Say you wanted to make that Hamster list class yourself, how are you gonna go about and do that? Hm, well, the the first thing we can think of is, all right, when I update the list, I could just clone it, couldn't I? I could just make a whole dang copy right in my memory and then I would achieve what I wanted, right? No problem, that makes sense.
Interesting example from everyone's favorite language, PHP, right? Is that PHP actually does this. You take this array, which is set to two, three. You can actually swap references like that, like just set array two equals array one, then you can add four onto array two, and actually array one is still unchanged.
This is called copy on write. The PHP runtime is kind of smart. Oh my god, did I just use smart talking about PHP? Oh, what's wrong with me? But yeah, it actually clones things under the hood, keeps track of these reference and clones things under the hood for you.
That's kind of interesting, but it's not very efficient, isn't it? That's not very fast. You wouldn't expect that to be very performant. So, how would we implement that immutable array, that persistent array in a way that's performant, efficient, and fast? It turns out, a functional persistent list is actually a linked list.
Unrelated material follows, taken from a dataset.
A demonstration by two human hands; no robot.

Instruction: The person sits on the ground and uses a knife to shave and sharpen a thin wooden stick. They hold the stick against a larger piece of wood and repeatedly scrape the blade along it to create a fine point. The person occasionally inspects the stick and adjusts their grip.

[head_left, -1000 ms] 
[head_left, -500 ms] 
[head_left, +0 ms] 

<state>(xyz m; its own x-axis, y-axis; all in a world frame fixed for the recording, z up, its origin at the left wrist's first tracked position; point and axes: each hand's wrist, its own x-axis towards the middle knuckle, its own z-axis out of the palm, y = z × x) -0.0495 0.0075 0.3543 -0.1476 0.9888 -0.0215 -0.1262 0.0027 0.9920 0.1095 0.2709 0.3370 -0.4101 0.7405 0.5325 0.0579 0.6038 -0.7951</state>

Did any of you ever take an algorithms class or something, where you learn stacks and queues and trees and linked lists and you're like, wow, why would I ever used a linked list? Well, it turns out that they do actually have a use case and that's in this.
So we have this list. So if I do this, I take one, two, and three, and then I use cons to push something onto the front, you can see that it's persistent. I have one, two, three, and I have the new list. What I've actually done is this. So I have a single linked list and I have two references to the same list, to two different nodes in the same list.
That's actually awfully clever, isn't it? Because I didn't have to clone anything, the one, two, three part is shared by the two lists, only to the references list and new list, it looks like two entirely different lists. It looks immutable, doesn't it? That's actually really clever because it's fast.